__Assigned task__: From the first line to the last, copy the listing below word for word.

__Dataset extract__:
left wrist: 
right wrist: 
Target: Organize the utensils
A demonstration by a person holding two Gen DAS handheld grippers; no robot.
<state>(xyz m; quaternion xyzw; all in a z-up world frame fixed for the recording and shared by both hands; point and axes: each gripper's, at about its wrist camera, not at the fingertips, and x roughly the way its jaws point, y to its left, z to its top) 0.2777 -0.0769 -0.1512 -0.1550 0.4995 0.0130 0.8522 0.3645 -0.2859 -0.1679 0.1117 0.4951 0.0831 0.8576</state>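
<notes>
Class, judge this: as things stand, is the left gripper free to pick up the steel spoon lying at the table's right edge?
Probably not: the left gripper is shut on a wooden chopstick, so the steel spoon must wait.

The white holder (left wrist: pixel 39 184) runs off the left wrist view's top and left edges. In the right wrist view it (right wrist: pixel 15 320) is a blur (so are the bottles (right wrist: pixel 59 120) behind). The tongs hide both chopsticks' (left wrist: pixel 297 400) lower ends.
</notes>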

__Solved exercise__:
left wrist: 
right wrist: 
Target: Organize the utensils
A demonstration by a person holding two Gen DAS handheld grippers; no robot.
<state>(xyz m; quaternion xyzw; all in a z-up world frame fixed for the recording and shared by both hands; point and axes: each gripper's, at about its wrist camera, not at the fingertips, and x roughly the way its jaws point, y to its left, z to its top) 0.2777 -0.0769 -0.1512 -0.1550 0.4995 0.0130 0.8522 0.3645 -0.2859 -0.1679 0.1117 0.4951 0.0831 0.8576</state>
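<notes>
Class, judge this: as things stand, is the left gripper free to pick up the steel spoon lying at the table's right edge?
Probably not: the left gripper is shut on a wooden chopstick, so the steel spoon must wait.

The white holder (left wrist: pixel 39 184) runs off the left wrist view's top and left edges. In the right wrist view it (right wrist: pixel 15 320) is a blur (so are the bottles (right wrist: pixel 59 120) behind). The tongs hide both chopsticks' (left wrist: pixel 297 400) lower ends.
</notes>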

The work on this exercise is now complete.